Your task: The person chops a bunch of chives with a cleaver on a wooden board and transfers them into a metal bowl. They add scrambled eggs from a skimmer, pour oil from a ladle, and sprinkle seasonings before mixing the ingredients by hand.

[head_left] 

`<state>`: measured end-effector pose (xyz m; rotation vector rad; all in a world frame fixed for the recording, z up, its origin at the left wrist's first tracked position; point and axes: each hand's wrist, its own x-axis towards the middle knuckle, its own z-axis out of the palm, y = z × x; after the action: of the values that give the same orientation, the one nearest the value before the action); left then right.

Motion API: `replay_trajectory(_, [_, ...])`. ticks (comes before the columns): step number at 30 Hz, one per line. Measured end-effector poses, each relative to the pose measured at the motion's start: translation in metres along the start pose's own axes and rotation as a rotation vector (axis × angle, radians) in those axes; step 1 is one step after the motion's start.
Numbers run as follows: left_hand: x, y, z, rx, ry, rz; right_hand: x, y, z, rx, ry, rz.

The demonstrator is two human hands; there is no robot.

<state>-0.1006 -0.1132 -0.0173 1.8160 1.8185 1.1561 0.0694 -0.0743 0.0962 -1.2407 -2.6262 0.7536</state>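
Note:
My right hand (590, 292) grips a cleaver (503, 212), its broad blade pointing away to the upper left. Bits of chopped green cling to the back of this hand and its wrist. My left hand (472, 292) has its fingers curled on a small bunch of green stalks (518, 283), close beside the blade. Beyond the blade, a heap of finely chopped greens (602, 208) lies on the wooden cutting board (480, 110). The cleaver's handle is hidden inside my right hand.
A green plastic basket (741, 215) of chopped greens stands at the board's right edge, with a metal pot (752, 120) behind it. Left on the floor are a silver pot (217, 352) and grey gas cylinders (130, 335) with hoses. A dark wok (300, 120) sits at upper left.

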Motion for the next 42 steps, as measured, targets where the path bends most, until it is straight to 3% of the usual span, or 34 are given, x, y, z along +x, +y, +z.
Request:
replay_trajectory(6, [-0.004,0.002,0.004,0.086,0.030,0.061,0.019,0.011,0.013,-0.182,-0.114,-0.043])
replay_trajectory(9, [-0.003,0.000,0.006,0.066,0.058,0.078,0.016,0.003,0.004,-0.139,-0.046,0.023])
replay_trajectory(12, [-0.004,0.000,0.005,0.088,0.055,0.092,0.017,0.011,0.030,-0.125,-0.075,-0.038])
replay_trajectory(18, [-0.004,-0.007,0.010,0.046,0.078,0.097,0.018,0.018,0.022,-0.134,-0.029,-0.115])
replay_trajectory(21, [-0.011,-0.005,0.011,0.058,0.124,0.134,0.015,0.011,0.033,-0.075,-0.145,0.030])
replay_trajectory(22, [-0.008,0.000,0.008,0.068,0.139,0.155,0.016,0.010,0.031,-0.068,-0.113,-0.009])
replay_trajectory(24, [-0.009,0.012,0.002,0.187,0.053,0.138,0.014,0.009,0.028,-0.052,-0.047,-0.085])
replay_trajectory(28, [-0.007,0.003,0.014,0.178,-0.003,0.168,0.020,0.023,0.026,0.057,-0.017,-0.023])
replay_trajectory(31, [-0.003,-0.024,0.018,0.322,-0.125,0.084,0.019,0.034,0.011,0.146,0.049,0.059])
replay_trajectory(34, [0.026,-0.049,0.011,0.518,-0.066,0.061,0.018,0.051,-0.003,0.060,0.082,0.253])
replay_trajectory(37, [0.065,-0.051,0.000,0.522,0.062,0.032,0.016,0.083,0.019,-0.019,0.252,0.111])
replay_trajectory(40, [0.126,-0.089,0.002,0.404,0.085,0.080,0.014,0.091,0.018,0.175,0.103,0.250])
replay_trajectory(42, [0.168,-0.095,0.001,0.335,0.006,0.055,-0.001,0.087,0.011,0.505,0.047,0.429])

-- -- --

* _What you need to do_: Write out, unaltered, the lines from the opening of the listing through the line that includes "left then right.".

* _Reply_:
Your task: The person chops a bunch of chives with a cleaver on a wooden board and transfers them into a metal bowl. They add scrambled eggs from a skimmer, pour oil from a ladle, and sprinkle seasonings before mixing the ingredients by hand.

[head_left] 

`<state>`: measured end-effector pose (xyz m; rotation vector rad; all in a world frame fixed for the recording, z up, its origin at the left wrist's first tracked position; point and axes: each hand's wrist, its own x-axis towards the middle knuckle, its own z-axis out of the palm, y = z × x; after the action: of the values that give the same orientation, the one nearest the value before the action); left then right.

That is the complete answer.